> Your task
Using the data below, gather each line that includes the word "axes".

> Recorded information
☆ ☆ ☆
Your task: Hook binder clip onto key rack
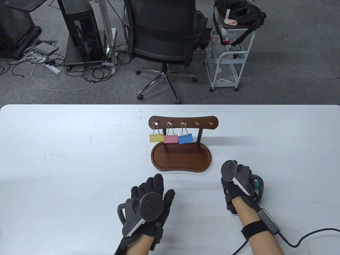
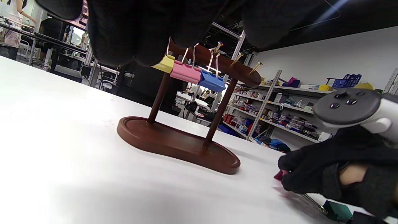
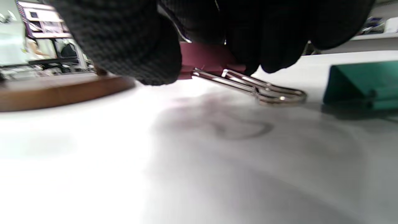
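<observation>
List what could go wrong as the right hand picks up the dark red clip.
1. The right hand pinches the dark red clip by its body while its wire handles lie flat on the table; they may not be presented for hooking.
2. The green clip lies close beside it and could get knocked.
3. Only two pegs are free, next to the blue clip.

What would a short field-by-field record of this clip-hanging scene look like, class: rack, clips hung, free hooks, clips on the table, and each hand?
rack: brown wooden key rack on its tray base, standing on the white table
clips hung: yellow clip, pink clip, blue clip, on the three left hooks
free hooks: two, at the right end
clips on table: dark red clip, green clip beside it
right hand: fingers pinch the dark red clip, which lies on the table
left hand: open, holds nothing
</observation>
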A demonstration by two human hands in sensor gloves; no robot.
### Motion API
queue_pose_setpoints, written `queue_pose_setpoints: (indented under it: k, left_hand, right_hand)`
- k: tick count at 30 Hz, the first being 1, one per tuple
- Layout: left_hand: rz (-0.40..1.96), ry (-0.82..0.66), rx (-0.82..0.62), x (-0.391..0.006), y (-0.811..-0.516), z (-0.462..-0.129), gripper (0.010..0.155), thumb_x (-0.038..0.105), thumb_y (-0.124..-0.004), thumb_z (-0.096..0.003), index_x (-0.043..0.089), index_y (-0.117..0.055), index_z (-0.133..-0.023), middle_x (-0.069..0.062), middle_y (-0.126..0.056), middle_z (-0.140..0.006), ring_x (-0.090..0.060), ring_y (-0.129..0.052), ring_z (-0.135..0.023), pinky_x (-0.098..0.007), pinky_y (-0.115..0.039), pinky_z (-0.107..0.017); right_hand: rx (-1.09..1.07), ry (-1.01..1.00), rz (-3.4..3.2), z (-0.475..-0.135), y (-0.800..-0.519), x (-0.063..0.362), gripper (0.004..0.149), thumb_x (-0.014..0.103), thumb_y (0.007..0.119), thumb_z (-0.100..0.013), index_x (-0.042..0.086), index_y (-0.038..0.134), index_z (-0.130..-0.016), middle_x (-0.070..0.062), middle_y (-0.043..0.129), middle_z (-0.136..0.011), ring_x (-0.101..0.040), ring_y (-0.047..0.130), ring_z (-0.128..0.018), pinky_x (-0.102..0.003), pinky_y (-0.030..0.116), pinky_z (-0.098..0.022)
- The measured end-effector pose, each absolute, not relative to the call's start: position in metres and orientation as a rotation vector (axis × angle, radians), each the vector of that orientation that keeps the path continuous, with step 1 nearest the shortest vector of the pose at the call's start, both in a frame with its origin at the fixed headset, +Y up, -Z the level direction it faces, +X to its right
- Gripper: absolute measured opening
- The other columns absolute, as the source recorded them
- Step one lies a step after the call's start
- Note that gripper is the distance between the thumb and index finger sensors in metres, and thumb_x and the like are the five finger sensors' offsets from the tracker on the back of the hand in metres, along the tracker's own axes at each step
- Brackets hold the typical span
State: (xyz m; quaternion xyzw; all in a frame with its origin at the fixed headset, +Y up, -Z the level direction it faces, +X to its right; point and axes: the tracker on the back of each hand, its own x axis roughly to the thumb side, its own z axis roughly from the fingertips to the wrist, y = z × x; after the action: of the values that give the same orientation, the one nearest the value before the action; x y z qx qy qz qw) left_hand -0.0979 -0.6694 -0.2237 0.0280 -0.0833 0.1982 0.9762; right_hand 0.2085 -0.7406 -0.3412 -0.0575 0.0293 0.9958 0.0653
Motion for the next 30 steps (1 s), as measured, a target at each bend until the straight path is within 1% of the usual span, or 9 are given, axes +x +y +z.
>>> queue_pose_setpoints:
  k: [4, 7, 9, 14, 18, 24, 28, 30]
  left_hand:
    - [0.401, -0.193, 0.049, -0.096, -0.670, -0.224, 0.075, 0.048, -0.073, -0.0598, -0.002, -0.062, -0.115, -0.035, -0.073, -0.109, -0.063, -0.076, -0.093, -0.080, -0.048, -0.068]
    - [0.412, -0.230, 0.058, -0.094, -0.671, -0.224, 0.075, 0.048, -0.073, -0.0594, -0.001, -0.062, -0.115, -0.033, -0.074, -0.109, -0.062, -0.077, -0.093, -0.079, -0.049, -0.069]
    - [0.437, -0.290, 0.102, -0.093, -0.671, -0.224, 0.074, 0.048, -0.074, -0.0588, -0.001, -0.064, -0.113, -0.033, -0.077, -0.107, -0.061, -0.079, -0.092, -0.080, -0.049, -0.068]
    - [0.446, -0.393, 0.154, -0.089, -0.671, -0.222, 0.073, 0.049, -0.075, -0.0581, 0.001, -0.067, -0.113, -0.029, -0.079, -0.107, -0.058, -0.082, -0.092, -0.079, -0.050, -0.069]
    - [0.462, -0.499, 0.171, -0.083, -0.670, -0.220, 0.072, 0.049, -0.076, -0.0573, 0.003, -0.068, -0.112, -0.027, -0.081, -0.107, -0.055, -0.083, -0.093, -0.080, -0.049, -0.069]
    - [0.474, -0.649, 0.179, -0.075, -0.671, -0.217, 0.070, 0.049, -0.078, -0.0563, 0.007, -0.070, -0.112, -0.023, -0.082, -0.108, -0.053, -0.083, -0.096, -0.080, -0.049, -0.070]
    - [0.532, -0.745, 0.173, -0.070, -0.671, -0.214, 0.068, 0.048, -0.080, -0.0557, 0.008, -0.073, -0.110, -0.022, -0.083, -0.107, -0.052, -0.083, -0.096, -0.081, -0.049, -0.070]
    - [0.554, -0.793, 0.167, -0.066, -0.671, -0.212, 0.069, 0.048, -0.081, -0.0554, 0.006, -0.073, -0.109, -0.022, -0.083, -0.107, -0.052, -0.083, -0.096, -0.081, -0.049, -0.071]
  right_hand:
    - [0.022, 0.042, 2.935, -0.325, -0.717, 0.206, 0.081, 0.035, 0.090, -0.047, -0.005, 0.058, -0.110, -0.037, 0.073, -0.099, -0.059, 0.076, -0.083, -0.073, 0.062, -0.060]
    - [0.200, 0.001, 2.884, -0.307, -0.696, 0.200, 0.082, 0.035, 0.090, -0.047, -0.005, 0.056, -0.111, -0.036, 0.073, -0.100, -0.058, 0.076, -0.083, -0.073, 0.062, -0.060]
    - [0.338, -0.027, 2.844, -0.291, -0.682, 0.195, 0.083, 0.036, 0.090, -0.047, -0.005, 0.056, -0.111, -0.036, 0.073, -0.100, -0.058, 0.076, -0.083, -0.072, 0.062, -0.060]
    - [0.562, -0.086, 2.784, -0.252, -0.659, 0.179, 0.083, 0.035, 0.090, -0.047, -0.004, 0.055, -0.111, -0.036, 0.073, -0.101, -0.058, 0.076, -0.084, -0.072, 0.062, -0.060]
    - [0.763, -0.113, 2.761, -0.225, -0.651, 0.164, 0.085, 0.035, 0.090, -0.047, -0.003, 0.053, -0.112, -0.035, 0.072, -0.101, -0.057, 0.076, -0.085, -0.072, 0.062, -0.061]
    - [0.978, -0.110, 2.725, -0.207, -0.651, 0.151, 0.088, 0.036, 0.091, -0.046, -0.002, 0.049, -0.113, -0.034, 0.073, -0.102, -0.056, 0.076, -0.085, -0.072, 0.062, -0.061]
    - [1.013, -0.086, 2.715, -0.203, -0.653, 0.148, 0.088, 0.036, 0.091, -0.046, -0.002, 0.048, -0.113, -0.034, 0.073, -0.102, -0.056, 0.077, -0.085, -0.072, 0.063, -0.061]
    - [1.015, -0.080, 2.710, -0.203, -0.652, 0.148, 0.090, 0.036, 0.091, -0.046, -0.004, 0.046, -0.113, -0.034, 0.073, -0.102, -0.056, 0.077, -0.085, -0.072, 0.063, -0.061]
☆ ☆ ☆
> Response box
- Note that gripper is the distance between the thumb and index finger sensors in metres, and thumb_x and the like are the five finger sensors' offsets from the tracker on the back of the hand in metres, along the tracker's own axes at each step
State: (xyz m; quaternion xyzw; all in a frame with its origin at the fixed headset, +Y up, -Z the level direction it faces, +X to its right; point and axes: the tracker on the back of each hand, its own x axis roughly to the thumb side, its own z axis roughly from the fingertips to the wrist, y = z × x; after the action: of the values that give the same orientation, the one nearest the value before the action; x y z qx qy qz qw) left_hand -0.0979 -0.6694 -0.2237 0.0280 -0.0833 0.1982 0.9762; right_hand 0.2085 -0.7406 -0.3412 -0.0575 0.0293 0.9958 0.0653
Motion for the next 30 steps (1 s), as measured, a target at each bend until the straight path is within 1% of the usual span, or 9 are given, axes +x +y +z.

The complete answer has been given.